Trapped gas bubbles are the defect associated with Plasma Arc Welding and is often caused by inadequate shielding or contaminated material. Other defects like gas reduction, overheating, and distortion can also occur which can be detected with detailed visuals of the arc and weld pool. Welding cameras offer insights into arc stability and other critical parameters, allowing immediate parameter adjustments to minimize distortion.

=== Laser Beam Welding (LBW) Cameras ===
Laser Beam Welding (LBW) is a process that uses a focused laser beam to melt and fuse metals, offering exceptional speed and accuracy. It is particularly effective in industries requiring precise joints, such as aerospace, automotive, and medical device manufacturing. To ensure optimal performance, monitoring systems are essential during the LBW process, and welding cameras play a crucial role.

The cameras provide enhanced visualization of the laser beam and the weld pool, allowing operators to fine-tune alignment and monitor key factors like beam focus, weld penetration, and heat distribution.  This level of detail ensures that the welding process remains under tight control, minimizing defects and improving weld quality. Cameras with HDR imaging can effectively balance extreme lighting variations during welding, ensuring a clear view of both the bright laser and the darker surroundings. This capability is crucial for maintaining a stable weld process, especially in high-contrast environments.

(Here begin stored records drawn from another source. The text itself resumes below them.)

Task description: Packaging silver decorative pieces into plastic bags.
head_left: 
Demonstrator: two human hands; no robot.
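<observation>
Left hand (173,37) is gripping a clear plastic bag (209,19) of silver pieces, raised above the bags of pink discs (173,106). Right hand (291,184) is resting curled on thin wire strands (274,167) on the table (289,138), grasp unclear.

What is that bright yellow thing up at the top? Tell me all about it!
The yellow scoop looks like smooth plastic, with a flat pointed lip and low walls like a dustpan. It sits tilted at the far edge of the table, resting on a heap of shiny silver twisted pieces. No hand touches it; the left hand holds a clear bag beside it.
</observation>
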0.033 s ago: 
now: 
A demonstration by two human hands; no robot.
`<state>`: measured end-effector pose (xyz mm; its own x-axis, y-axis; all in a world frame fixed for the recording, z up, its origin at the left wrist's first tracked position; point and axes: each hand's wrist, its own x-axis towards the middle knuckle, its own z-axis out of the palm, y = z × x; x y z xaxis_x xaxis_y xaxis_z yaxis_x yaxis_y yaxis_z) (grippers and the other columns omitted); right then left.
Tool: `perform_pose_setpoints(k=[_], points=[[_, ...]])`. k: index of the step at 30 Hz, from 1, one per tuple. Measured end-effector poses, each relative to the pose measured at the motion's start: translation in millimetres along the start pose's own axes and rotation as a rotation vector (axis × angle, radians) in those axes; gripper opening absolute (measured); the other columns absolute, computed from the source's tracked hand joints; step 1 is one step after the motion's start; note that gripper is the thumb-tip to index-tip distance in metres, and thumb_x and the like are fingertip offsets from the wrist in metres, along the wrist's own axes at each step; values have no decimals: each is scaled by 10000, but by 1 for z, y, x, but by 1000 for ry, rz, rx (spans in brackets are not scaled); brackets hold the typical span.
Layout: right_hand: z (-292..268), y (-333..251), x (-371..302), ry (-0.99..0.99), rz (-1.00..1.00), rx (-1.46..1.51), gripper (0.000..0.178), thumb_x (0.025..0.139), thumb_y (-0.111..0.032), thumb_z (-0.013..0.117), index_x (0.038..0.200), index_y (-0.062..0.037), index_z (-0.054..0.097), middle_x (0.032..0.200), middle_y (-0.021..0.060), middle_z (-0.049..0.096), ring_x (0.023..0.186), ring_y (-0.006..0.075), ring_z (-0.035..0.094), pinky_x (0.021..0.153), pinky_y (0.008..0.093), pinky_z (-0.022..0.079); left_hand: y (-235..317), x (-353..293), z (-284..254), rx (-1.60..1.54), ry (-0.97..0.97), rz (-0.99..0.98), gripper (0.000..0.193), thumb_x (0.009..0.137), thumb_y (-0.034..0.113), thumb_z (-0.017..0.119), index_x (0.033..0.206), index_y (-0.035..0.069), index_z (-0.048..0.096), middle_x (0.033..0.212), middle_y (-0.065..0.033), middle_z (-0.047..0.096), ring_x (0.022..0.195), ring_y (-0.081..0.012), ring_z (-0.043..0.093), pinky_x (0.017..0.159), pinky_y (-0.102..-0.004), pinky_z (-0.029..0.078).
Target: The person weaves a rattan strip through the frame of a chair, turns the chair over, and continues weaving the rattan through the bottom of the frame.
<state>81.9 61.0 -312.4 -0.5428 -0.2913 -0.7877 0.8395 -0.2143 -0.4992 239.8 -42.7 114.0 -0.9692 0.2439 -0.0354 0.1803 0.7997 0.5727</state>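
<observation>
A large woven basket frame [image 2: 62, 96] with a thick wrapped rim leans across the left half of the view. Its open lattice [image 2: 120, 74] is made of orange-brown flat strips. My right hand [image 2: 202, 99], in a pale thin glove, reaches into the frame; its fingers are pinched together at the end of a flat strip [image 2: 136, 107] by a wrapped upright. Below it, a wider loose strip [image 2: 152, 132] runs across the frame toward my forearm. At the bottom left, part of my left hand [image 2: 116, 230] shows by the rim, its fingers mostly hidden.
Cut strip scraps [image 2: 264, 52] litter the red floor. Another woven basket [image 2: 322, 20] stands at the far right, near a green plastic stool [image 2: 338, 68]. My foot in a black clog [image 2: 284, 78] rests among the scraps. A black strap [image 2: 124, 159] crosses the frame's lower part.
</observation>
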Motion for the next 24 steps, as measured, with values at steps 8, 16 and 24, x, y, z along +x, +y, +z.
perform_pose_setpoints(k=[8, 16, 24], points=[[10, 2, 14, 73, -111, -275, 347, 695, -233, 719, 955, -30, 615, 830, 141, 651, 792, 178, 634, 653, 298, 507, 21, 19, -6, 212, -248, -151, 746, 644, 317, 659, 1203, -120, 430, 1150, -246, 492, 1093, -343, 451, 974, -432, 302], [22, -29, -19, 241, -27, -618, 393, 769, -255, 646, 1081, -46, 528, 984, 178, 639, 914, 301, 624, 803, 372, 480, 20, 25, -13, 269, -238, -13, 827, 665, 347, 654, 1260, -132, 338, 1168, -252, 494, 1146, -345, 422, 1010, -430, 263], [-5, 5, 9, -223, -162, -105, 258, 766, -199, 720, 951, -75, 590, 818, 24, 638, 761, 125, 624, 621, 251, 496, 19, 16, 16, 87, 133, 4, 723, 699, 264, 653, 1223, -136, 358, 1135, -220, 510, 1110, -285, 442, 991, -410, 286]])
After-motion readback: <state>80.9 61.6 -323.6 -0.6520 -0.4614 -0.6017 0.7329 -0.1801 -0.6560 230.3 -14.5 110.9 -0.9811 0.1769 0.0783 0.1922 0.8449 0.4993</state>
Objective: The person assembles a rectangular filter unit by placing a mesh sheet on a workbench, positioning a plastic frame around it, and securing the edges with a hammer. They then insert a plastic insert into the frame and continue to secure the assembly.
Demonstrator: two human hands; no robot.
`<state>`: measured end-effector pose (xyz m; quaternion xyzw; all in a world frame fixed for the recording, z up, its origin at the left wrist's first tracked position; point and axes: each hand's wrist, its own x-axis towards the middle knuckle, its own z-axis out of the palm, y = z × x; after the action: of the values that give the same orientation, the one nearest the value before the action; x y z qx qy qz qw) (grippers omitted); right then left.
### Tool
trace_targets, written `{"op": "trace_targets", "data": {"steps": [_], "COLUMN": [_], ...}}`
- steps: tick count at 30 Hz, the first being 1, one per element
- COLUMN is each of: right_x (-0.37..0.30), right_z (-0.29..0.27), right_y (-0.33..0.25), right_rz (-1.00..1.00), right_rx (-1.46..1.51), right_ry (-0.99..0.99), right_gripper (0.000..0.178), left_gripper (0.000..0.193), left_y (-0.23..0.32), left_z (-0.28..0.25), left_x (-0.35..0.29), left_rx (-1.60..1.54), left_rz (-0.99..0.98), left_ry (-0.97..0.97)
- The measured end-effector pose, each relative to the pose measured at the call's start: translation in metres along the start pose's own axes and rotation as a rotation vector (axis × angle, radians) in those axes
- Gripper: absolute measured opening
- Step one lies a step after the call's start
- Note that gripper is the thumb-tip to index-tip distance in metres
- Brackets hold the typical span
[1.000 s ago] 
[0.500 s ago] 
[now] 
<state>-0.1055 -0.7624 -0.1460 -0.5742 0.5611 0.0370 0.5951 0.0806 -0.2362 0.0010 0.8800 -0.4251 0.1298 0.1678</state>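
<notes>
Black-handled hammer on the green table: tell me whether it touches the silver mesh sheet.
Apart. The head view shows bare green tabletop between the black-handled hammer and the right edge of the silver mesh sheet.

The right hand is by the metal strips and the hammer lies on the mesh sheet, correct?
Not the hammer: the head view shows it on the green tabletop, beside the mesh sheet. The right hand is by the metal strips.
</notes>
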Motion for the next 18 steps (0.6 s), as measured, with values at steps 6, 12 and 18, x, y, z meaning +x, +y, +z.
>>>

In addition to HDR, structured lighting is another valuable feature that can be used with these weld cameras to improve visualization in challenging conditions, such as high-speed or high-temperature environments. This lighting technique enhances the ability to capture clear, detailed images of the weld pool and surrounding areas, ensuring that even the most subtle defects or misalignments can be detected early in the process. Distortion, Undercut, cracking and over penetrations are some of the weld defects associated with the LBW and can be easily detected with industrial weld cameras fabricated specifically for this purpose.